_Directions_. Beneath this line is the data. Output exactly the lines from the line with "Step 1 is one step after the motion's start" to the line with "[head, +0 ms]", both ends included, and nothing more.

Records from a dataset:
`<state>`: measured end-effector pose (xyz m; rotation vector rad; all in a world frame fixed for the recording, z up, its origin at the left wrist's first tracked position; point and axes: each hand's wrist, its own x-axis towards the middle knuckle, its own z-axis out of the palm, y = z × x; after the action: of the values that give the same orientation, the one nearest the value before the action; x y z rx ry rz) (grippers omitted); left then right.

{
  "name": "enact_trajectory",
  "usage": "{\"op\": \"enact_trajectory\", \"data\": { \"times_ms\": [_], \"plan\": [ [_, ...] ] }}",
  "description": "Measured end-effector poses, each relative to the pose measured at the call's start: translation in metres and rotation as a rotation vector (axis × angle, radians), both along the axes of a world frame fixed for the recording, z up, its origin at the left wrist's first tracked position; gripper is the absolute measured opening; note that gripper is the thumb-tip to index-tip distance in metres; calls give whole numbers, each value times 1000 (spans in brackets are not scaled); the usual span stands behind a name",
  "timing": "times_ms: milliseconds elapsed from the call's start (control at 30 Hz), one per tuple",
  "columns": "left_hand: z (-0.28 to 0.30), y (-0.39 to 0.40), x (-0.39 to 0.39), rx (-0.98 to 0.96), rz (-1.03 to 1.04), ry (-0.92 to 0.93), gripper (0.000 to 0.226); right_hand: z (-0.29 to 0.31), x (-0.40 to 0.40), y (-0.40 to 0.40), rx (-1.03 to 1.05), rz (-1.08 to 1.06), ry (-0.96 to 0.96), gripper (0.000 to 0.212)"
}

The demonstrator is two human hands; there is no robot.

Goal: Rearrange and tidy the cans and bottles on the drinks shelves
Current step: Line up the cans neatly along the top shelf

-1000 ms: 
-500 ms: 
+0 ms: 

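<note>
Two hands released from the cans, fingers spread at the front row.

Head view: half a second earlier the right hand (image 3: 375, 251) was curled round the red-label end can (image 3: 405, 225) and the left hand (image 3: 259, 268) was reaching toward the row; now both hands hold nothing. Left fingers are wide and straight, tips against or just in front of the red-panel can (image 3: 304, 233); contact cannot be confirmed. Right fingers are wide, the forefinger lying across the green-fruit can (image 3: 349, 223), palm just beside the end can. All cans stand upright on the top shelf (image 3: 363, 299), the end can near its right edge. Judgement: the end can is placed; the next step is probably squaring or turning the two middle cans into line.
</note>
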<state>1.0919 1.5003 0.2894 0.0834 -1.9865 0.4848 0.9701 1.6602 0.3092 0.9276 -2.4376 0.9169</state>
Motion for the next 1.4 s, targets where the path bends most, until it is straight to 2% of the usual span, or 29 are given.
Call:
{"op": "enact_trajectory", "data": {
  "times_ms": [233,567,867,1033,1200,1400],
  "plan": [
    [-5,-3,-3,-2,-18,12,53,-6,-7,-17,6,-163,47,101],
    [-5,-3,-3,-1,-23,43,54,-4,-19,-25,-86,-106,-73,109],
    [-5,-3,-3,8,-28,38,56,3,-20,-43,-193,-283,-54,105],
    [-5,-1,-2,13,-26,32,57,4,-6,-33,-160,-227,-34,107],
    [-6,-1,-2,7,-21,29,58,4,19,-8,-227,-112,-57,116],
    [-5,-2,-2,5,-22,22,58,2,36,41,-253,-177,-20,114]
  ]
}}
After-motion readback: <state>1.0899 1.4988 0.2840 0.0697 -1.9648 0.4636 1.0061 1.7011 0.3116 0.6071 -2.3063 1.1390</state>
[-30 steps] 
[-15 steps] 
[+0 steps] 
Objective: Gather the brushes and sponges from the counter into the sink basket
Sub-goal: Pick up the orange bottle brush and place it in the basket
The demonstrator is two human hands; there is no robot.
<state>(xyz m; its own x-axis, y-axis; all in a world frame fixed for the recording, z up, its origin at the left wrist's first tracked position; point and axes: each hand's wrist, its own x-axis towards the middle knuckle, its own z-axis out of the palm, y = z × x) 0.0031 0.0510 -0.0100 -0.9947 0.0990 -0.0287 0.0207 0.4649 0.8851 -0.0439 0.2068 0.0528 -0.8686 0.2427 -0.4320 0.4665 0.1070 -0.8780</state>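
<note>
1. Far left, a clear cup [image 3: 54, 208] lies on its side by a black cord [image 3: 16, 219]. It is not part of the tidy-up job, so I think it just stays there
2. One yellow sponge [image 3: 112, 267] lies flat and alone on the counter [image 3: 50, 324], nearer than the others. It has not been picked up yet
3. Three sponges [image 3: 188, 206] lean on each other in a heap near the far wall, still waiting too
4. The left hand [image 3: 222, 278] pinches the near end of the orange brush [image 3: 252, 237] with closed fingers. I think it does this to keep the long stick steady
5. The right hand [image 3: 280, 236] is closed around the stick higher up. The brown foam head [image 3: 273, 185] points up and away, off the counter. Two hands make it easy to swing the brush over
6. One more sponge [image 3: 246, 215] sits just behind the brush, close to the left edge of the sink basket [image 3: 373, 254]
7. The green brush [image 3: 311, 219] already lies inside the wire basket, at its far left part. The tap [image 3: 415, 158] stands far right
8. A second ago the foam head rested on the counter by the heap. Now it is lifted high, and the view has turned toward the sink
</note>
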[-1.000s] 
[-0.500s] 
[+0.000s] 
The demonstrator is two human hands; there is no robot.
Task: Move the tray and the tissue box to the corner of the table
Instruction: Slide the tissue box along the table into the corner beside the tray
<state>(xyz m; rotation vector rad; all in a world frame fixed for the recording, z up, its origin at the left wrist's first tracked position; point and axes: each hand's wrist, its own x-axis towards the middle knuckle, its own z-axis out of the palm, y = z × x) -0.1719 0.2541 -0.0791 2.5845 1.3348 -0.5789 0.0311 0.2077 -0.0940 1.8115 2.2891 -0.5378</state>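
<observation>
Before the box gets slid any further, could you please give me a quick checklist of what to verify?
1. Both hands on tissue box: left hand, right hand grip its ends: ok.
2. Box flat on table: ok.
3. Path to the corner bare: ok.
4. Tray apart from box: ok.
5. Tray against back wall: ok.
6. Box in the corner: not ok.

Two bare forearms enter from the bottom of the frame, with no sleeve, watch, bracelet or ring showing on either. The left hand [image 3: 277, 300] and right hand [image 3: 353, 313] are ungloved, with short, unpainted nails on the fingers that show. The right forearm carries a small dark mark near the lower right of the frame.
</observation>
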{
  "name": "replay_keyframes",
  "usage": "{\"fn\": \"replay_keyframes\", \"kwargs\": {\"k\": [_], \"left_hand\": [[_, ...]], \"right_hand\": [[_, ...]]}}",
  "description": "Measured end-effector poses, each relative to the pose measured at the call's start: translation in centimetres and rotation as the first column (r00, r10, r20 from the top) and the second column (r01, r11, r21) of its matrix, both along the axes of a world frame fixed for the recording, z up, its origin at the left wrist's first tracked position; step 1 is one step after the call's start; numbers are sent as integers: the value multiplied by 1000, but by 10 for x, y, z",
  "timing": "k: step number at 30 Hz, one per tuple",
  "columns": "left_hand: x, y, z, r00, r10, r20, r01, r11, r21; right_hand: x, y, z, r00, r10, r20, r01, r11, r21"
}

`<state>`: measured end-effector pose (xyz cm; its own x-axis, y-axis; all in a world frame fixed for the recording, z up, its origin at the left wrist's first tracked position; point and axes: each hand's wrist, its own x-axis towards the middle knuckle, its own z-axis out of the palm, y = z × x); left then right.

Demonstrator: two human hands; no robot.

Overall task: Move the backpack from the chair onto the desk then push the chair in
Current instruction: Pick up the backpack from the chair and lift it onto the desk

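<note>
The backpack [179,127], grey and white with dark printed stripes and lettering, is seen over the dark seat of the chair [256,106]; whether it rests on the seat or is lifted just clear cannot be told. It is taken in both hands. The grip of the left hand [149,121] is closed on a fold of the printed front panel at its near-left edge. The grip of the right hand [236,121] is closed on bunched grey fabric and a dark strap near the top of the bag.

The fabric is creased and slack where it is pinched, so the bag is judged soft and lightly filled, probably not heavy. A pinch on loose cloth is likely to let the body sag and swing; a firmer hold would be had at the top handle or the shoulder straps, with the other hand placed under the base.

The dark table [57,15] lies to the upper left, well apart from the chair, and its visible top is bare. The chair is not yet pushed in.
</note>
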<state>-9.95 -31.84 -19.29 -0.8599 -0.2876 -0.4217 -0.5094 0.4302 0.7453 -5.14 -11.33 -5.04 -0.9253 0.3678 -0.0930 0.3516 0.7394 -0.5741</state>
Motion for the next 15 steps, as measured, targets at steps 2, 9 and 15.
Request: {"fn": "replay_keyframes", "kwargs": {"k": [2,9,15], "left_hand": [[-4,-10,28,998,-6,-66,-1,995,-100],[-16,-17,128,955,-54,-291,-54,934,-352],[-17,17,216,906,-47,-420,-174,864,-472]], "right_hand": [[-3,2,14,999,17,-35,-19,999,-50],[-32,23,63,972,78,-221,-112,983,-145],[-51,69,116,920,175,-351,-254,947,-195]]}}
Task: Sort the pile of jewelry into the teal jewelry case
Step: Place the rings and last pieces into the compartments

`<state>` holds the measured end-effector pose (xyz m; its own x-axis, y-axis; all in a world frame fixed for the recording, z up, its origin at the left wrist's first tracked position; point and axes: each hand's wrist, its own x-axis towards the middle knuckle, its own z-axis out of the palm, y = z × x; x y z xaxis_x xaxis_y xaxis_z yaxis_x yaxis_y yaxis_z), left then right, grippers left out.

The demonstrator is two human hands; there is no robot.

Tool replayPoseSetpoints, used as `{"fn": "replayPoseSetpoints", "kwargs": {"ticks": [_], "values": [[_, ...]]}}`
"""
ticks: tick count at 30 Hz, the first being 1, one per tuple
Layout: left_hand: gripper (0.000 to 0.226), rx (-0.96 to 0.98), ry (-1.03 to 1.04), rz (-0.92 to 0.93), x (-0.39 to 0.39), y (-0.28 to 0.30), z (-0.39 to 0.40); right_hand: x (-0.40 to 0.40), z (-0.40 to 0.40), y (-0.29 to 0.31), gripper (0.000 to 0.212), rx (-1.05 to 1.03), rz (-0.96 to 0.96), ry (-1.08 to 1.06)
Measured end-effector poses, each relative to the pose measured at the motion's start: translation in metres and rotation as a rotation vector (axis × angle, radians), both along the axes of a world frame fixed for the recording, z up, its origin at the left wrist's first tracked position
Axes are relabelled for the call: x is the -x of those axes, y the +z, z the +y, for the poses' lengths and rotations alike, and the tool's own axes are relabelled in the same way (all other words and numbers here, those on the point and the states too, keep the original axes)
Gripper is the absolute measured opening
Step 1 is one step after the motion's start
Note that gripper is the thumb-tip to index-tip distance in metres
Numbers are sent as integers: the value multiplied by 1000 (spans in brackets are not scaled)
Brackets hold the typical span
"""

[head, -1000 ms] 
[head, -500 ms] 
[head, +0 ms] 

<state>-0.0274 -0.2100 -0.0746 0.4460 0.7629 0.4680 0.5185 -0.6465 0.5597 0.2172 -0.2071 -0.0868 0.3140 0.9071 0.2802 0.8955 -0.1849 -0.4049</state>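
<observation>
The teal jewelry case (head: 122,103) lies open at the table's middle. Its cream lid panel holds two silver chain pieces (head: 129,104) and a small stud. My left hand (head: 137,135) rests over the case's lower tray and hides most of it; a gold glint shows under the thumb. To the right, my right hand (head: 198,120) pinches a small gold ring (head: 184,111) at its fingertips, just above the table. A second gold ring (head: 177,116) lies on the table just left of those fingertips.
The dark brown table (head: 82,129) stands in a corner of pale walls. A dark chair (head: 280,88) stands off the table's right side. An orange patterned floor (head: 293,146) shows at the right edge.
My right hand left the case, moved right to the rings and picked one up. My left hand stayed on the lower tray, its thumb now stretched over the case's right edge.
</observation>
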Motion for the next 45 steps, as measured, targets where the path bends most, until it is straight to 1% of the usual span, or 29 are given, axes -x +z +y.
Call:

_Answer section_.
Step 1 is one step after the motion's start
Note that gripper is the thumb-tip to index-tip distance in metres
Numbers are sent as integers: the value multiplied by 1000 (spans in brackets are not scaled)
Brackets hold the typical span
"""

[head, -1000 ms] 
[head, -500 ms] 
[head, +0 ms] 

No additional output is needed.